- Problem to work on -
In the records, each line holding "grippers" must be reported.

+++ Provided material

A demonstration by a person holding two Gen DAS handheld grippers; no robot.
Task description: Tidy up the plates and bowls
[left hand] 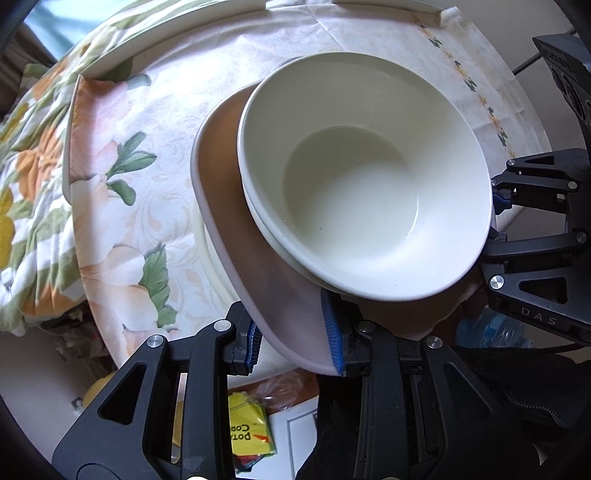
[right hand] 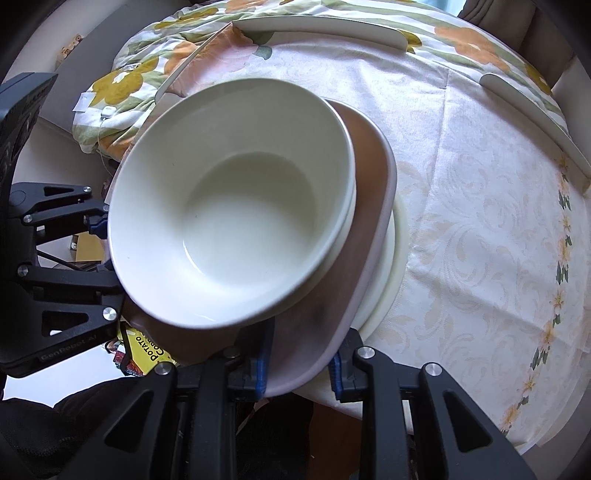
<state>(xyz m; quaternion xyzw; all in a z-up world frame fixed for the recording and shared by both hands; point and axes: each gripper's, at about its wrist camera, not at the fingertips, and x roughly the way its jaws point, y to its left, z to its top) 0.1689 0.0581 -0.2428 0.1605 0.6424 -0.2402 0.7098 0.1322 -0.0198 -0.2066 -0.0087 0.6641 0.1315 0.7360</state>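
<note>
Gripping opposite edges of a pale pink-brown plate (left hand: 236, 236), the left gripper (left hand: 295, 343) and the right gripper (right hand: 299, 363) each have their blue-padded jaws drawn narrow on the plate's rim. On that plate sit two nested white bowls (left hand: 365, 177), the upper one deep and empty, its rim overhanging the plate's near edge in both wrist views. Beneath the plate the edge of a cream plate (right hand: 395, 254) shows, lying on the tablecloth (right hand: 480, 221); whether the pink-brown plate rests on it or hangs just above cannot be told. In the left wrist view the right gripper appears at the right side, its jaws at the plate's rim behind the bowls; in the right wrist view the left gripper shows at the left in the same way. The cloth is white with faint swirls, peach flowers and green leaves, and a flowered border runs near its far edge. White strips (right hand: 321, 27) lie along the cloth's margins. Beside the table a bundle of floral fabric (right hand: 122, 92) with orange and yellow blooms is heaped. Below the table edge a yellow packet with printed lettering (left hand: 247, 428) lies on a light floor, near a plastic bottle (left hand: 491, 332).
</note>
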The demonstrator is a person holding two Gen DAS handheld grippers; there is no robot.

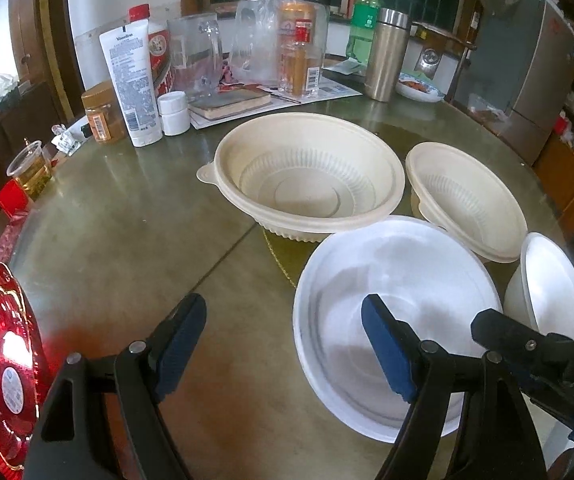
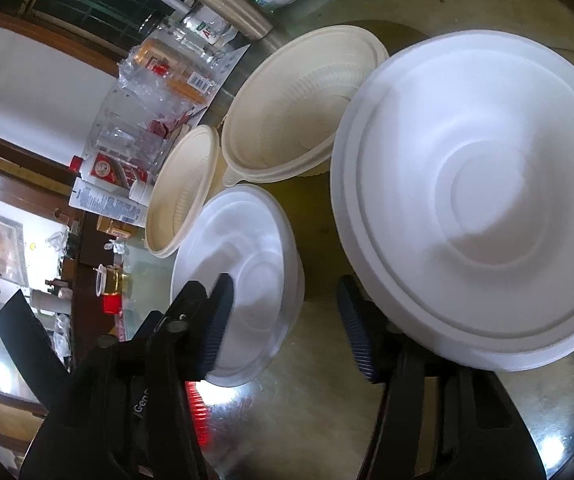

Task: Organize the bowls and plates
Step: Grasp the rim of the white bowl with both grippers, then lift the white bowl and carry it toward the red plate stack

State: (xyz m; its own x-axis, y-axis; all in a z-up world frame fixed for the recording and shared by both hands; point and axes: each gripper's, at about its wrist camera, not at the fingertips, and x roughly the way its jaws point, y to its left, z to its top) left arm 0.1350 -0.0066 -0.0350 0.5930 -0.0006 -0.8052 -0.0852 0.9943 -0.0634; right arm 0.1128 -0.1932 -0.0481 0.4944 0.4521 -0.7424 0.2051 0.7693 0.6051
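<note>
Two cream bowls stand mid-table, a large one and a smaller one. Nearer are a larger white bowl and a small white bowl. My left gripper is open; the larger white bowl's left rim lies between its fingers, and one pad hovers over the bowl's inside. My right gripper is open over the gap between the two white bowls, its pads pressing on nothing. A red plate lies at the near left.
The round glass-topped table is crowded along its far side: a white tube, jars, a steel thermos, a green bottle and a small dish of food. A plastic cup stands near the left edge.
</note>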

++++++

- Task response -
A demonstration by a person holding two Gen DAS handheld grippers; no robot.
The demonstrator is a person holding two Gen DAS handheld grippers; there is no robot.
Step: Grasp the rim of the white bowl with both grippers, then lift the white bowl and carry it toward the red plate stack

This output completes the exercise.